My impressions of this election came from addictively watching the cable news networks nightly, watching each debate, seeing the video of Barack’s speech on race, and reacting over and over to his oratorical brilliance, and the images his speeches gave me of how this country should be. He speaks with an eloquence few can match, and I believed in him from that day in January when he won the Iowa caucus. He had my vote that day.

But beyond all else there are two impressions that will stick with me forever, the first being that line at the Board of Elections, winding its peaceful, intentful way into a chance for hope and change. The second has to do with what is called the Obama ground campaign. The paid organizers and their unpaid volunteers, intense and determined, willing to do whatever it took for Barack Obama to win this election. They went without sitting down to meals, without being with their loved ones for months at a time, without sleep or time for themselves. Many were dropped in strange cities, living in the homes of strangers, counting on public transportations or other workers to get them to the field offices and back to their lodgings. Someone who put up an organizer described the young man, as falling exhausted into a chair each night, too tired to even eat.

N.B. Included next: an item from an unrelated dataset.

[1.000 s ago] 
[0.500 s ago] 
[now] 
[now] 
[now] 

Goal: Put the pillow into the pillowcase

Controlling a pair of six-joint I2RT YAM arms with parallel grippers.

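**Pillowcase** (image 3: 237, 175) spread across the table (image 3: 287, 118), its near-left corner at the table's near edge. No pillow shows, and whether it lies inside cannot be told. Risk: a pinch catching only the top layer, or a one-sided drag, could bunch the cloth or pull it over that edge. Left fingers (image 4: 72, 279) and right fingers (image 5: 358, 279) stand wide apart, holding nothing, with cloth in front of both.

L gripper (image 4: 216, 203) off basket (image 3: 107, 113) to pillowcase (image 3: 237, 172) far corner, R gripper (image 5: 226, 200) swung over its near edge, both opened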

These young people organized the ground campaign, finding people to work, putting people to work, overseeing all of the work of their volunteers. Without them, Barack Obama wouldn’t be our President-Elect. Many of them will go on to further roles in the Obama administration, and perhaps to political positions of their own. Some will go back to their normal lives now, changed forever by the part they played in this election. Seeing them at work was truly inspirational, and gave me hope for the future and for the world that my grandchildren will inherit.

1 comment:

Sarah said...

Wonderful! I love your writing. January 20th is going to be an awesome (in the true, basic sense) day.